In response to congressional directives, in November 2018, the Commission adopted rules and amendments designed to promote research on mutual funds, ETFs, registered closed-end funds, BDCs and similar covered investment funds. These changes are intended to reduce obstacles to providing research on investment funds by harmonizing the treatment of such research with research on other public companies. Additionally, consistent with congressional mandates under the Small Business Credit Availability Act and the Economic Growth, Regulatory Relief, and Consumer Protection Act, the Commission proposed rule and form amendments to modernize the offerings of BDCs and registered closed-end funds. Specifically, the proposed amendments would modify the registration, communications and offering processes available to BDCs and registered closed-end funds, building on offering practices that operating companies currently use. Staff is reviewing the public comments received as it considers recommendations for final rules.
In addition, the Commission is working to form an Asset Management Advisory Committee. Over the last two decades, major trends in retirement funding, investment philosophies, technology and capital formation have driven changes that include increased assets, new products, new strategies and new challenges in the environment for investors and investment managers. For example, there are now over 13,000 SEC-registered investment advisers with over $84 trillion in assets under management, and over 8,000 of these investment advisers provide services to retail investors. The emergence of index investing and ETFs has changed the way many investors build their portfolios and helped spark new rounds of competition over fees. Increased globalization has also intertwined domestic and foreign markets and policy. Financial regulators and the public could benefit from thoughtful discussion among experts with diverse viewpoints on these issues, and the Commission is well-positioned to host that discussion. An advisory committee could lend transparency, engagement and rigor to the public discourse on these issues.
Division of Trading and Markets
Another area of focus for the Commission is helping to ensure fair and efficient trading markets for our Main Street investors. The Division of Trading and Markets (Trading and Markets) regulates the major securities markets participants, including broker-dealers, SROs (such as stock exchanges, FINRA and clearing agencies) and transfer agents. This is an area where technology and other factors have driven substantial change, domestically and globally, and we need to adjust our regulation and oversight accordingly.
The Commission has taken significant steps to make our modern, electronic-driven trading markets more transparent. For instance, Trading and Markets has been focused on considering potential steps to improve Regulation NMS, which is the primary regulation governing equity market structure. It was designed to address equity market structure challenges that were prevalent over a decade ago, and until recently, it remained largely untouched since first adopted in 2005. Last year, the Commission adopted three rules affecting equity market structure, including: (1) new Rule 610T of Regulation NMS to conduct a Transaction Fee Pilot in NMS stocks; (2) amendments to require broker-dealers to disclose to investors new and enhanced information about the way they handle investors’ orders in NMS stocks; and (3) amendments to Regulation ATS to enhance operational transparency and regulatory oversight of alternative trading systems that trade NMS stocks.
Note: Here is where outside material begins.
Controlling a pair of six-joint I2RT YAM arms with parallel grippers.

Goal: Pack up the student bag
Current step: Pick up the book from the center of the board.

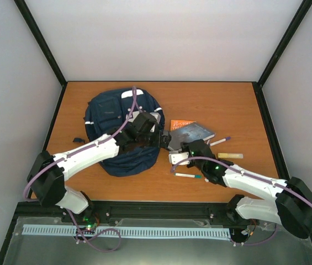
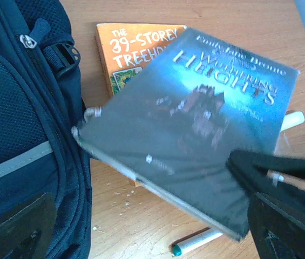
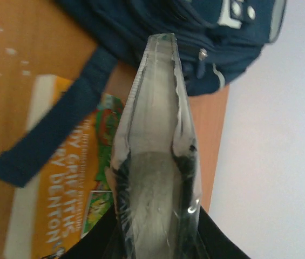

In 2018, Trading and Markets held numerous public roundtables at which the Commission and SEC staff engaged in an open forum with market participants and other interested constituencies on some of the most salient issues affecting our markets today. At the public roundtables, the Commission and SEC staff heard from investors and other market participants on their concerns about the current U.S. equity market structure. These roundtables covered topics such as market structure for thinly-traded securities for both equities and exchange-traded products; regulatory approaches to combating retail investor fraud; and market data and market access. The quality of our markets for thinly-traded securities is an area where further review may be needed. Trading and Markets staff is exploring the issue of primary listing exchanges potentially developing innovative market structure solutions that could address certain issues regarding thinly-traded securities.
In addition, the Commission is evaluating the effectiveness of Rule 15c2-11, which mandates what actions broker-dealers must take prior to publishing quotations for securities that do not trade on a national securities exchange. This Rule, which was introduced before it was commonplace to distribute reports and other materials electronically (including through webpages and e-mail), includes a number of exceptions that permit broker-dealers to publish quotations without conducting the review otherwise required by the Rule. In particular, the piggyback exception, which allows broker-dealers to publish quotations of securities that are regularly quoted, may result in retail investors having little or no relevant information about a company. This lack of current and publicly available information about a company may particularly disadvantage retail investors in making informed choices. To this end, the Commission is considering ways to make Rule 15c2-11 more effective at protecting retail investors from incidents of fraud and manipulation in over-the-counter (OTC) securities—particularly the securities of issuers without information that is current and publicly available—and to appropriately tailor the Rule to be more efficient and effective. Staff continues to develop recommendations to address some of the other issues identified at these roundtables.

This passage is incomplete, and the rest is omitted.